▶ _Work to be completed_
In the data, find the word "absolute" and copy out every line that has it.

▶ _Raw data_
——————

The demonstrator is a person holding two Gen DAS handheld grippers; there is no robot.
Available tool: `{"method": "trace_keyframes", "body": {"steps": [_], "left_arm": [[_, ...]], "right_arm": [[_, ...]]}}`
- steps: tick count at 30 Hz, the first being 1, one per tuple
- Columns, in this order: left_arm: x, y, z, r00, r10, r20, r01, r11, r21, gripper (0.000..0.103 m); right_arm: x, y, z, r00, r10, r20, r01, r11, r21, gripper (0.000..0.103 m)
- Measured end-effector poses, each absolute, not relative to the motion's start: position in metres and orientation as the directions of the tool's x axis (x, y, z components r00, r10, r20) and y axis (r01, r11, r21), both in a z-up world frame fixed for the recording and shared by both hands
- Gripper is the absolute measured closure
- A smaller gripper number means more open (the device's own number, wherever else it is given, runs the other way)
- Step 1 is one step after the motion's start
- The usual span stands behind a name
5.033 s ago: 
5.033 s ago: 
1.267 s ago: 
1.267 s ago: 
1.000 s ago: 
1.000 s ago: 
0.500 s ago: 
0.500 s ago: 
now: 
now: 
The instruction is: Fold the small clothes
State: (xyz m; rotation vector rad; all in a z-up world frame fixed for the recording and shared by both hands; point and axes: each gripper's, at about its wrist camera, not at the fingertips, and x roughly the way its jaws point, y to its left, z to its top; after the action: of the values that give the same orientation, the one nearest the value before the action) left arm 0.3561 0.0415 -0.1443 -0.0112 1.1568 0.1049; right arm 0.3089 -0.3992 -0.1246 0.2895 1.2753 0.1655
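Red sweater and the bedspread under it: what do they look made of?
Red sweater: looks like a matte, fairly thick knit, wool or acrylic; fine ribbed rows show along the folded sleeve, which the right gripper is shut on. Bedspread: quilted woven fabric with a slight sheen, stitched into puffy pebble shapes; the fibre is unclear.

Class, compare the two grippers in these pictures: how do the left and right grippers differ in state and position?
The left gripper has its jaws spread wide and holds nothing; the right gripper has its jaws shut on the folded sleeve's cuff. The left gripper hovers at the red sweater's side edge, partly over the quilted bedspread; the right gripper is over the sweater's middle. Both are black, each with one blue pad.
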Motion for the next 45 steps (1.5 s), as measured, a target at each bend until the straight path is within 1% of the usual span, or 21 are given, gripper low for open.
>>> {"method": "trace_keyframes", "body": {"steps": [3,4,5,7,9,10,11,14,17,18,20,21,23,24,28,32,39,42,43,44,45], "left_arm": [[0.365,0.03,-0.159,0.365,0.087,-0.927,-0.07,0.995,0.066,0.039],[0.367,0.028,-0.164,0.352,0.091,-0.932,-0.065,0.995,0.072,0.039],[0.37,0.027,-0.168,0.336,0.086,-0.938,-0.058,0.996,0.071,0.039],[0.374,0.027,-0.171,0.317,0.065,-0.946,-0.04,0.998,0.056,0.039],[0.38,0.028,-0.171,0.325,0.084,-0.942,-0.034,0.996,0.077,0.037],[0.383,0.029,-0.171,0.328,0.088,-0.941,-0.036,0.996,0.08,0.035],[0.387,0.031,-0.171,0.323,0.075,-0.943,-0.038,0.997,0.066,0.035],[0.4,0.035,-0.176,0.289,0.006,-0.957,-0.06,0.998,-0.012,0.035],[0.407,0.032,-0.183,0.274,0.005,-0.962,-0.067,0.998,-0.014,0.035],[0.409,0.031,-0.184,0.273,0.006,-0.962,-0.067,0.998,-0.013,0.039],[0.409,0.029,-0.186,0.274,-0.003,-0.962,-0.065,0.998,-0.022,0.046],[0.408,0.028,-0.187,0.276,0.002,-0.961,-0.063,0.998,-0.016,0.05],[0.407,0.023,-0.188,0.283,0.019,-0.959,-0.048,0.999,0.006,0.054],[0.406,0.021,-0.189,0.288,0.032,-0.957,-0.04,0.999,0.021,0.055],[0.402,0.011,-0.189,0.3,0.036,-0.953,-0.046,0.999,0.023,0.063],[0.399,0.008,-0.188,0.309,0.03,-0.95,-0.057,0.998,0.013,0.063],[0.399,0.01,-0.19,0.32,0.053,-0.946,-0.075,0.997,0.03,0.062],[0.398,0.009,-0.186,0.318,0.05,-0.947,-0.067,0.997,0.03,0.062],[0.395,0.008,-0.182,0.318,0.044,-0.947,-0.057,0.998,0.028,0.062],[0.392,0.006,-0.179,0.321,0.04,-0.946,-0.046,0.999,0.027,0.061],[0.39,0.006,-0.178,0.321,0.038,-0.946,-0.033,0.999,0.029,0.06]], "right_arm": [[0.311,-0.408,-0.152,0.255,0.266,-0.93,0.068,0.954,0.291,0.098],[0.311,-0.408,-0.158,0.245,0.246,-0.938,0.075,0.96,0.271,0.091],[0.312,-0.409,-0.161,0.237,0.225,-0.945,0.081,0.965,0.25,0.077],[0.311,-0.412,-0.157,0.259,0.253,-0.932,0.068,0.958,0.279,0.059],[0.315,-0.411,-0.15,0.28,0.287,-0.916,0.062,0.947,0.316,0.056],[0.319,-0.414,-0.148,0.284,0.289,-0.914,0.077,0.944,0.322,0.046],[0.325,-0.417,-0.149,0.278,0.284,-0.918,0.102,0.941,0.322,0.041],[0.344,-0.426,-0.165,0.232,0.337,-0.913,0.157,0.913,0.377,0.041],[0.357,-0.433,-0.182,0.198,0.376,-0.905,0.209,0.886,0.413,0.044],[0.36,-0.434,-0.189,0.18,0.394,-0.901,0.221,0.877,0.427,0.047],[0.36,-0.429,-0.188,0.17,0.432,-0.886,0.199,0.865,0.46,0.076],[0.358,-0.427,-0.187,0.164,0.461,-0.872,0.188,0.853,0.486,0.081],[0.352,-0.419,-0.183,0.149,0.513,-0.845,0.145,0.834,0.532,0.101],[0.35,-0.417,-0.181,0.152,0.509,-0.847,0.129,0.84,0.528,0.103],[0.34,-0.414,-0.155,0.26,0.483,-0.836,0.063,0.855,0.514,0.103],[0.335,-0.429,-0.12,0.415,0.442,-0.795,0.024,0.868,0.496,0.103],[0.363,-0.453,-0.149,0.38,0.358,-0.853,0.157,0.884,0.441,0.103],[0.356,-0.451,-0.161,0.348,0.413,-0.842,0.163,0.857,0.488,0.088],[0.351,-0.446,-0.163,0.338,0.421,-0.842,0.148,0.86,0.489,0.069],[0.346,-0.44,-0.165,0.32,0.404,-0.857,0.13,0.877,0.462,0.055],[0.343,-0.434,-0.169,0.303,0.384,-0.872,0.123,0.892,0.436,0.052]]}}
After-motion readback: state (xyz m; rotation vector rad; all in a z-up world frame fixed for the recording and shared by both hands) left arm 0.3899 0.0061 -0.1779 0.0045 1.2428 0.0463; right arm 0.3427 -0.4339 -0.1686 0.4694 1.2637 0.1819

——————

▶ _Answer to this exercise_
- Measured end-effector poses, each absolute, not relative to the motion's start: position in metres and orientation as the directions of the tool's x axis (x, y, z components r00, r10, r20) and y axis (r01, r11, r21), both in a z-up world frame fixed for the recording and shared by both hands
- Gripper is the absolute measured closure

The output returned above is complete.